It is in Vita Contemplativa (2022) that Han ventures furthest beyond the confines of polemic to envision an alternative to the enervated politics and culture of the achievement society. The book mounts a philosophical defence of inactivity, conceived less in opposition to activity than as a possibility within it. Han cites a late fragment by Nietzsche on ‘inventive people’, which proposes that the authentically new can come into being only where there is sufficient time and freedom to think, apart from the imperatives of purpose and productivity.

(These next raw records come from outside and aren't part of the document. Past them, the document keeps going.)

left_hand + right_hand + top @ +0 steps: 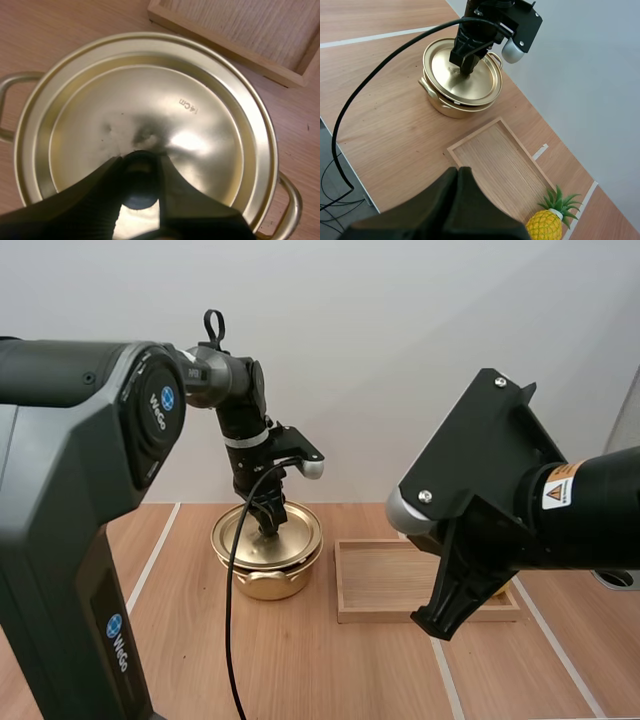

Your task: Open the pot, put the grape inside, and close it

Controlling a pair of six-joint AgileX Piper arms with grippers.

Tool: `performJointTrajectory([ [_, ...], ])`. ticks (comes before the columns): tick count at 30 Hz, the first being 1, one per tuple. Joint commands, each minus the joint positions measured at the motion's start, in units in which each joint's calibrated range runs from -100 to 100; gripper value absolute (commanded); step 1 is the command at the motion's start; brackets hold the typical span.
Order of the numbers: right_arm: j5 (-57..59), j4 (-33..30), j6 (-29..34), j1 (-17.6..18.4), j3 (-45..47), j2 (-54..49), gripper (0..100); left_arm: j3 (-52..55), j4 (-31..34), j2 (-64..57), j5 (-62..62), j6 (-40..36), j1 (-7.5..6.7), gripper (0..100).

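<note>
My left arm reaches steeply down, and the left gripper (141,160) is clamped on the dark knob (140,199) of the lid (150,100). The round, shiny, gold-coloured pot (262,582) sits closed on the wooden table (300,660), just beside a shallow rectangular wooden tray (341,580). The right gripper (459,172) hangs over the tray's near edge with its jaws together. A pineapple (547,225) is at the tray's end.

left arm (60,490): dark grey shell, blue round logos
right arm (590,505): black, screwed plate, yellow warning sticker
fingers (90,210): black, ribbed
</note>
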Motion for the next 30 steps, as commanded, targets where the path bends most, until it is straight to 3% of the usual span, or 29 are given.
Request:
performJointTrajectory([
  [1, 0.0, 0.1, 0.2, -0.2, 0.3, -0.6, 0, 0.1, -0.6, 0.0, -0.4, -0.3, -0.01, 0],
  [30, 0.0, 0.1, 0.2, -0.2, 0.3, -0.6, 0, 0.1, -2.0, 3.1, -3.4, -0.9, -0.01, 0],
])
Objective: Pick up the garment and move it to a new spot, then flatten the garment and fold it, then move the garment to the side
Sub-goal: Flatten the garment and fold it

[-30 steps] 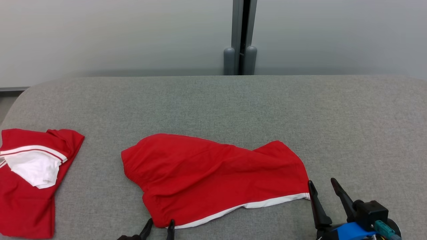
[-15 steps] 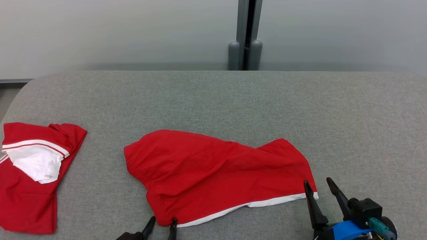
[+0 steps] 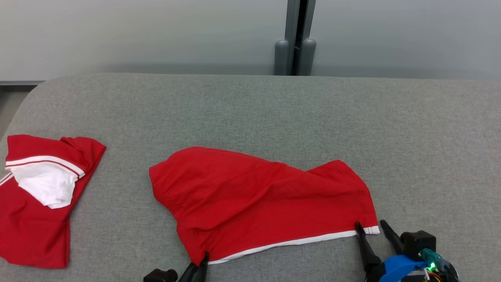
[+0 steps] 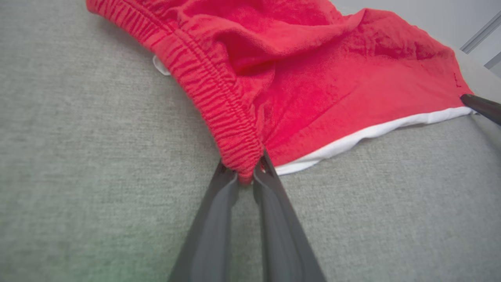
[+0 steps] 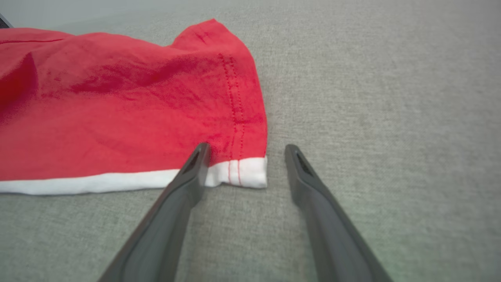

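Shorts (image 3: 258,196): red with a white hem, spread near the middle of the table's (image 3: 250,109) front edge.
Left gripper (image 4: 245,174): clenched on the waistband corner.
Right gripper (image 5: 246,150): released, straddling the hem corner.

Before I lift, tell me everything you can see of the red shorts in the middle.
The red shorts look like soft knit cotton, with a ribbed elastic waistband at the left end and white trim along the near edge. They lie loosely wrinkled, not flat, on the grey padded surface. The left gripper is shut on the near waistband corner. The right gripper is open, its fingers either side of the white-trimmed right corner.
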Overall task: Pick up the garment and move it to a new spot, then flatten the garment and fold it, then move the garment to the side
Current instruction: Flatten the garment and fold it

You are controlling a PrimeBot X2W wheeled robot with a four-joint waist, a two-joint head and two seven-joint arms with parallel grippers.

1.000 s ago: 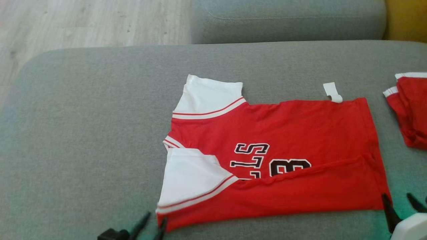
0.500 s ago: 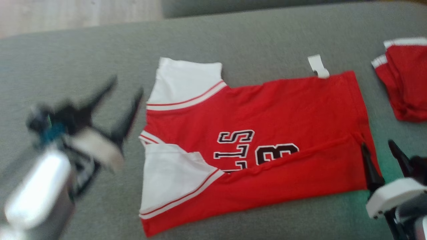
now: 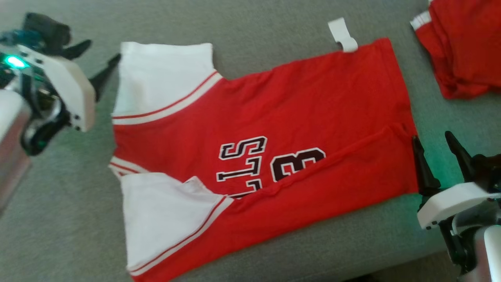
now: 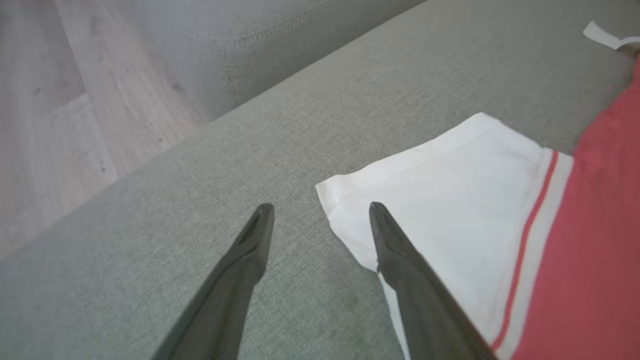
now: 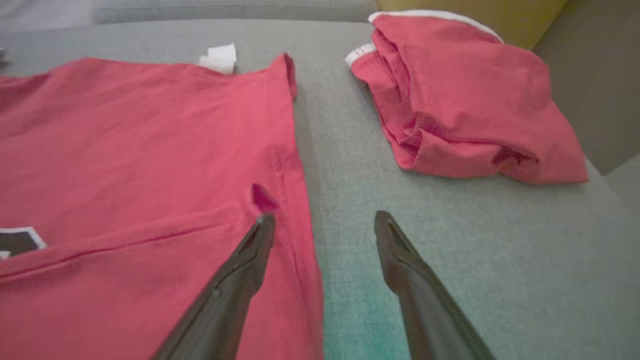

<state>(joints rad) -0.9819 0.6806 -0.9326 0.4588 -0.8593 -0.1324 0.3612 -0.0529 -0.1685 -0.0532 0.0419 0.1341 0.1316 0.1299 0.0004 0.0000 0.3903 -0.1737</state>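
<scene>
Your red jersey (image 3: 313,109) lies flat on the grey sofa (image 3: 58,203), lettering up. At its 10 o'clock your left pincer (image 3: 103,49) gapes empty by the white sleeve (image 3: 164,74); at 4 o'clock your right pincer (image 3: 430,137) straddles the hem (image 3: 405,117), wide, gripping nothing.

A grey upholstered seat (image 3: 254,19) is spread throughout. Pale wood flooring (image 4: 60,110) is seen far left, beside another grey cushion (image 4: 260,40); a yellow surface (image 5: 530,20) is glimpsed far right.
</scene>
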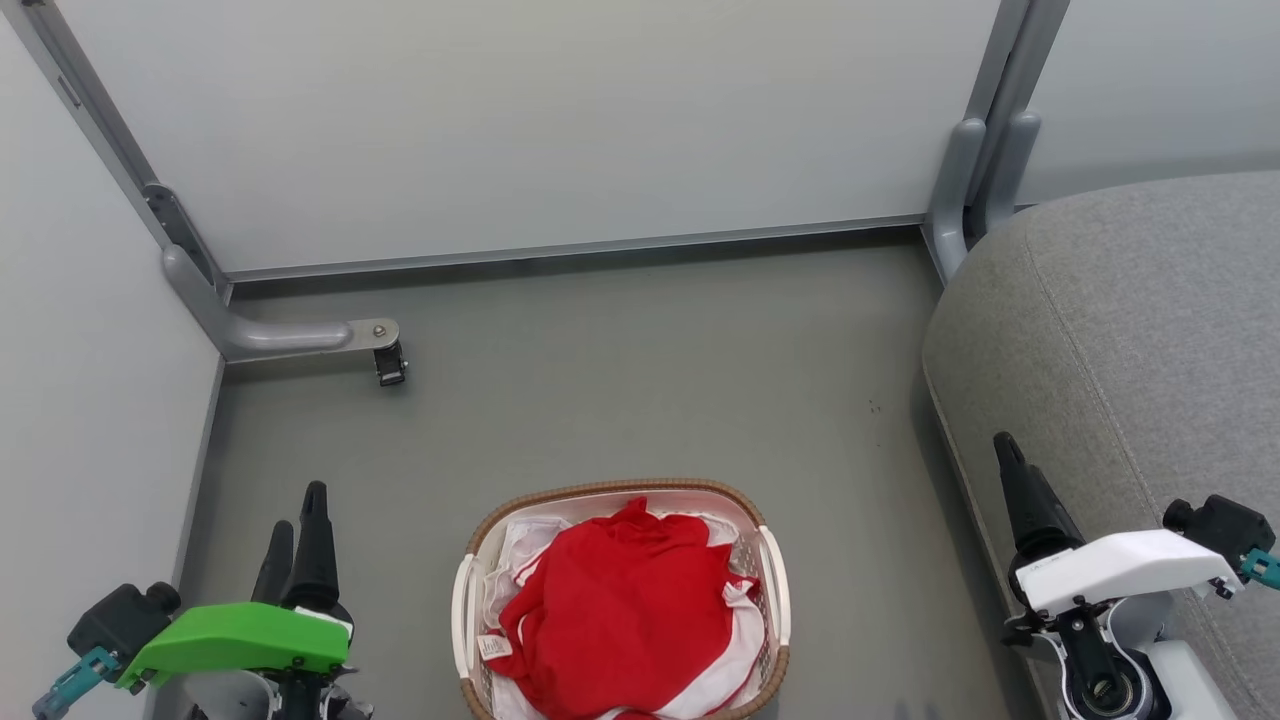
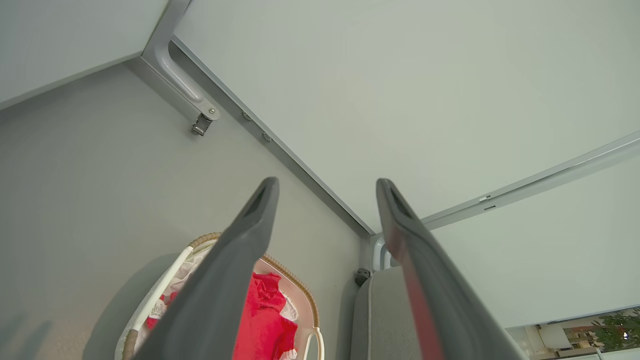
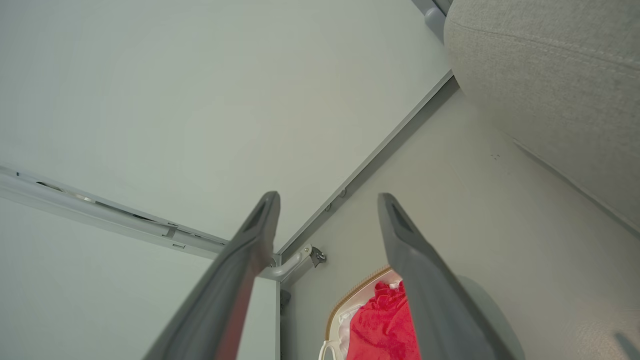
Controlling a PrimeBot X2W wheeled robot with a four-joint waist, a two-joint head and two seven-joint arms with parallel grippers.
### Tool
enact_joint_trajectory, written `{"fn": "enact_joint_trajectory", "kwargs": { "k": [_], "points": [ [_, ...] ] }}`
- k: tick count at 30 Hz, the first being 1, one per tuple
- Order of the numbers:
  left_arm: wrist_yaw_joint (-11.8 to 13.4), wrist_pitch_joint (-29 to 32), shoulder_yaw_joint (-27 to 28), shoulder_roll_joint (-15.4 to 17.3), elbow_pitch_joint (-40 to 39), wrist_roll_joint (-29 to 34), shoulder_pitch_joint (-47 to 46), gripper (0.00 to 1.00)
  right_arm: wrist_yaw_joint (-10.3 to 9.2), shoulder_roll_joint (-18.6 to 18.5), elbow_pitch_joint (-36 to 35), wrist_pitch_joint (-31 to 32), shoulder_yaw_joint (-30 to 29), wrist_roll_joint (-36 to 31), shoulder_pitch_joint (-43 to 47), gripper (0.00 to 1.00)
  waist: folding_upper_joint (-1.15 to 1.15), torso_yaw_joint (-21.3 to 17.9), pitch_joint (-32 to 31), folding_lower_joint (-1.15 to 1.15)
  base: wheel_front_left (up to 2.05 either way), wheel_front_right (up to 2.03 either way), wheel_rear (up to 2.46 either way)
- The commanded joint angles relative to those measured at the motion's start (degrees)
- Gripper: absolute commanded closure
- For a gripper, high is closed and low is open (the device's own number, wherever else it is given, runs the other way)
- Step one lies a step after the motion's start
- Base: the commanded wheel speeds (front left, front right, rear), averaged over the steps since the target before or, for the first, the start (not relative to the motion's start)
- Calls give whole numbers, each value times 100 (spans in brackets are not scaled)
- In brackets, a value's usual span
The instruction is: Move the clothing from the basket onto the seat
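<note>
The basket [image 1: 600, 492] stands on the grey floor at the bottom centre of the head view, with red and white clothing [image 1: 625, 610] heaped inside it. To its right is the large grey seat [image 1: 1130, 330]. My left gripper [image 1: 298, 510] hangs open to the left of the basket, and my right gripper [image 1: 1012, 460] hangs open over the seat's front edge. In the left wrist view the left gripper [image 2: 327, 185] has spread fingers, above the clothing [image 2: 265, 320], basket [image 2: 295, 280] and seat [image 2: 382, 315]. The right gripper [image 3: 328, 200] is likewise spread, with clothing [image 3: 382, 320], basket [image 3: 350, 295] and seat [image 3: 550, 75] beyond.
Pale partition walls [image 1: 520, 130] close off the back and left. A grey metal foot with a small caster [image 1: 388, 365] juts onto the floor [image 1: 650, 370] at back left. Two partition posts [image 1: 970, 190] stand beside the seat's far corner.
</note>
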Motion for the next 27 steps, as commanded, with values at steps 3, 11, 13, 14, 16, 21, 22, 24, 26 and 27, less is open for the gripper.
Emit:
{"fn": "enact_joint_trajectory", "kwargs": {
  "k": [3, 11, 13, 14, 16, 21, 22, 24, 26, 27],
  "points": [
    [-6, -104, -19, 75, -14, 438, -163, 0, 1, -110, -18, -109, 102, -398, -195, 0, 0, -1, 6, 0, 0, 0, 0],
    [25, -259, -82, 86, 160, 1142, -161, 0, 1, -185, 116, -264, 283, -1086, -225, 0, 0, 4, 17, 0, 0, 0, 0],
    [44, -293, -90, 91, 219, 1303, -170, 0, 1, -201, 177, -301, 323, -1241, -233, 0, 0, 7, 21, 0, 0, 0, 0],
    [51, -317, -99, 92, 248, 1396, -177, 0, 1, -207, 209, -322, 330, -1327, -246, 0, 0, 8, 23, 0, 0, 0, 0],
    [56, -349, -114, 95, 288, 1535, -189, 0, 1, -212, 257, -357, 342, -1476, -272, 0, 0, 12, 29, 0, 0, 0, 0],
    [68, -436, -133, 99, 362, 1879, -235, 0, 1, -232, 329, -441, 408, -1823, -339, 0, 0, 18, 65, 0, 0, 0, 0],
    [72, -452, -137, 100, 372, 1956, -243, 0, 1, -240, 340, -461, 424, -1903, -356, 0, 0, 20, 78, 0, 0, 0, 0],
    [80, -487, -142, 102, 394, 2102, -261, 0, 1, -238, 356, -494, 413, -2033, -386, 0, 0, 23, 97, 0, 0, 0, 0],
    [87, -521, -152, 103, 405, 2233, -291, 0, 1, -242, 357, -529, 410, -2172, -433, 0, 0, 27, 118, 0, 0, 0, 0],
    [95, -533, -157, 103, 408, 2293, -307, 0, 1, -243, 355, -541, 412, -2231, -449, 0, 0, 29, 126, 0, 0, 0, 0]
  ]
}}
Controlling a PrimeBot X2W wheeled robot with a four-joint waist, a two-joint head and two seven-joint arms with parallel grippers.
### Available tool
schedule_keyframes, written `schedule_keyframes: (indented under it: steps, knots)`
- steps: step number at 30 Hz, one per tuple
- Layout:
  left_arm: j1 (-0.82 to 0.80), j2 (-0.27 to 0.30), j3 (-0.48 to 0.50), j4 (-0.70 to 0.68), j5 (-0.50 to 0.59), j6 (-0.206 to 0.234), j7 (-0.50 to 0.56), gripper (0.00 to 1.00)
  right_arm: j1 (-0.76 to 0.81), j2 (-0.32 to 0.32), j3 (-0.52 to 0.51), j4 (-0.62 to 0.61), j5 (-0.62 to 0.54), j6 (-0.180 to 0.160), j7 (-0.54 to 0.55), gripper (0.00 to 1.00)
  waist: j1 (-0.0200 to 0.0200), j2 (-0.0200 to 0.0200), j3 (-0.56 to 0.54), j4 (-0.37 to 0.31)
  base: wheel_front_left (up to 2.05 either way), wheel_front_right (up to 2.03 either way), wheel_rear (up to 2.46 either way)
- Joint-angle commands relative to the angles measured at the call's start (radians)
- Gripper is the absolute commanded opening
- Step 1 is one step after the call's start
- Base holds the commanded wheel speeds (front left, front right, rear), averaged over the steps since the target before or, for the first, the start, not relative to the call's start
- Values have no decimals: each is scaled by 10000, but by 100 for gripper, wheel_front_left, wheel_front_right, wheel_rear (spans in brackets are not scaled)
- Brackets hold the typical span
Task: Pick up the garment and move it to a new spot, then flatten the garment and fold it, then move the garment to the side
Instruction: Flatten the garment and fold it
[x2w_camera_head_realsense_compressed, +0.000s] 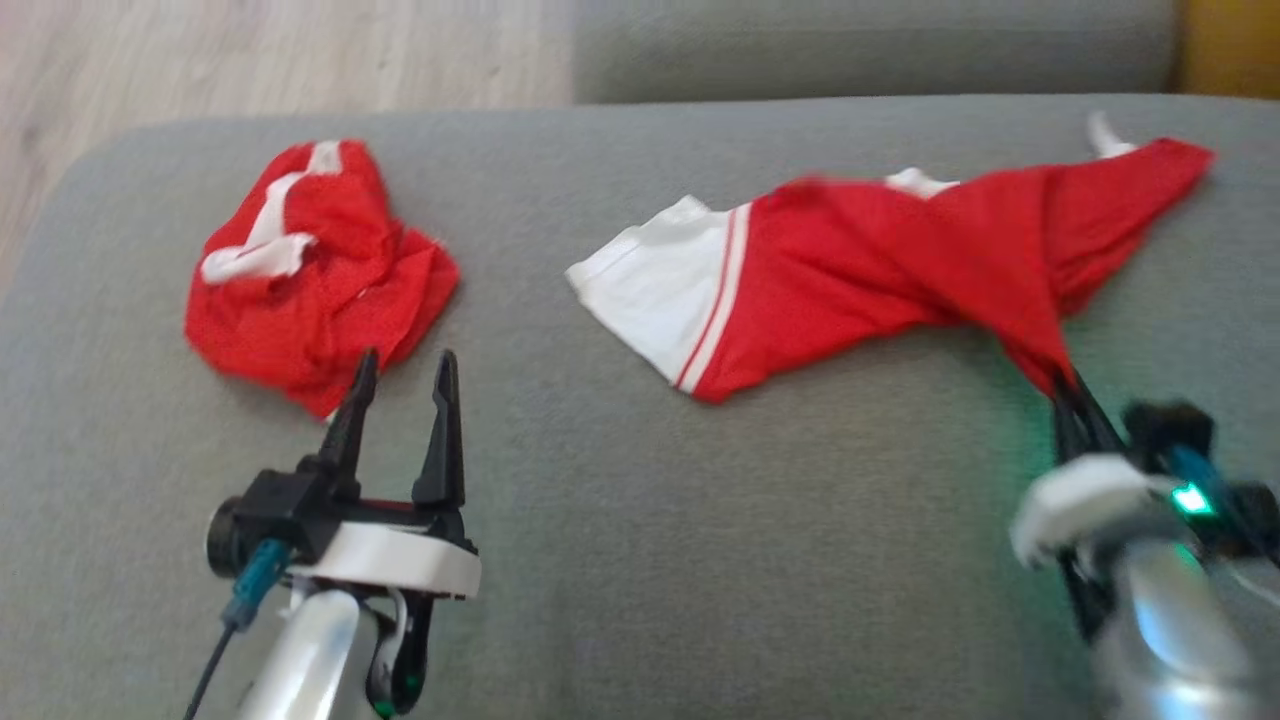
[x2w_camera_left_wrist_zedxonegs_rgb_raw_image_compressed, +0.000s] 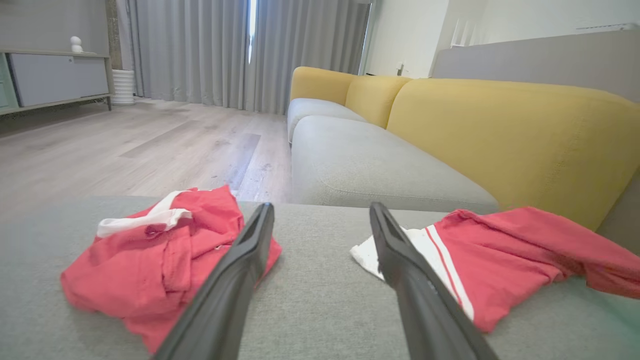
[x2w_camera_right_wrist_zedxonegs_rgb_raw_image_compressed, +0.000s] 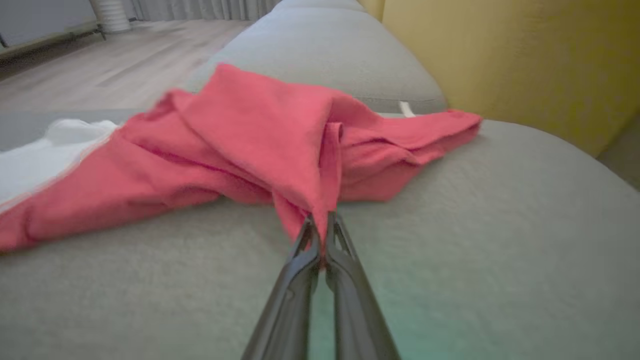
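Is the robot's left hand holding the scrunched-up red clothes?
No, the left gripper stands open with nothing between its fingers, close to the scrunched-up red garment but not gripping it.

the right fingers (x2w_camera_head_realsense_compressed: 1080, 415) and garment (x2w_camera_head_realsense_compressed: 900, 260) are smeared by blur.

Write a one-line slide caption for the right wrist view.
Right tool shut on a pinched fold of the red garment, which lies on the grey sofa cushion.
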Motion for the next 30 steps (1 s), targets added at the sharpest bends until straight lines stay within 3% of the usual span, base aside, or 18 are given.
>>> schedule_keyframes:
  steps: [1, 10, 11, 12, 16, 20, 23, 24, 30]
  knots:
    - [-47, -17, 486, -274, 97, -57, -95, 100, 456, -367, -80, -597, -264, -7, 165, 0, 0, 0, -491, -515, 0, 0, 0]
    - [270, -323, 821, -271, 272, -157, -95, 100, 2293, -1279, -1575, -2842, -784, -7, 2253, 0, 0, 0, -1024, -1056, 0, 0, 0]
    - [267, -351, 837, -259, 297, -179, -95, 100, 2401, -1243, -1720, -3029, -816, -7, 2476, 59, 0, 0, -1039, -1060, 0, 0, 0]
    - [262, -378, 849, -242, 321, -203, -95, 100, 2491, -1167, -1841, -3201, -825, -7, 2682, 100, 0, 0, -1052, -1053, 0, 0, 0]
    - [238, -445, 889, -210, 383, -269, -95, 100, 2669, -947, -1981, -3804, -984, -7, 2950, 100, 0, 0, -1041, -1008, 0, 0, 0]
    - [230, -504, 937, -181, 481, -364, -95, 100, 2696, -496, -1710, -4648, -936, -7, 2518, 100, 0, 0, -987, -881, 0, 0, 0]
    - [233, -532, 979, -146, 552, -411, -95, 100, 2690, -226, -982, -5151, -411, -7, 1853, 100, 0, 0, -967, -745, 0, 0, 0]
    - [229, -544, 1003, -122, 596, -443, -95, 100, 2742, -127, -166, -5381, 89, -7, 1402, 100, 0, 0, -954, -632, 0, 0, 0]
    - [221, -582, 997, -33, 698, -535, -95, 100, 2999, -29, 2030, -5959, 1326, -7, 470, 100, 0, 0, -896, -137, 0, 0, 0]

This yet-to-exist Nietzschean community of the inventive echoes the German poet Novalis’s utopian imagining of a ‘republic of the living’. Novalis’s ideal of poetry is far more than a discrete literary form. It is radically expansive. For Novalis and the German Romantics, poetry is ‘a medium of unification, reconciliation and love.’ The poem’s capacity to find an image of the whole in an apparently discrete object serves as a kind of promise of the ultimate unity of part and whole, finite and infinite.

This utopian horizon is intimately bound up with the nature of poetry as a non-purposive activity. Because it has no instrumental aim, nothing in particular ‘to do’, it is capacious enough to draw into itself all of the human and non-human world, what Novalis calls ‘the world family’, without exclusion or exception.

Part of the beauty of this utopic vision is surely its impossibility, and Han knows better than to propose a programme for its realisation – not least because this would require an instrumental shift from the contemplative to the active. But this impossibility leaves his work split between the unremitting darkness of the world’s reality, and the pure light of its ideal, with very little sense of any passage between the two sides of this split.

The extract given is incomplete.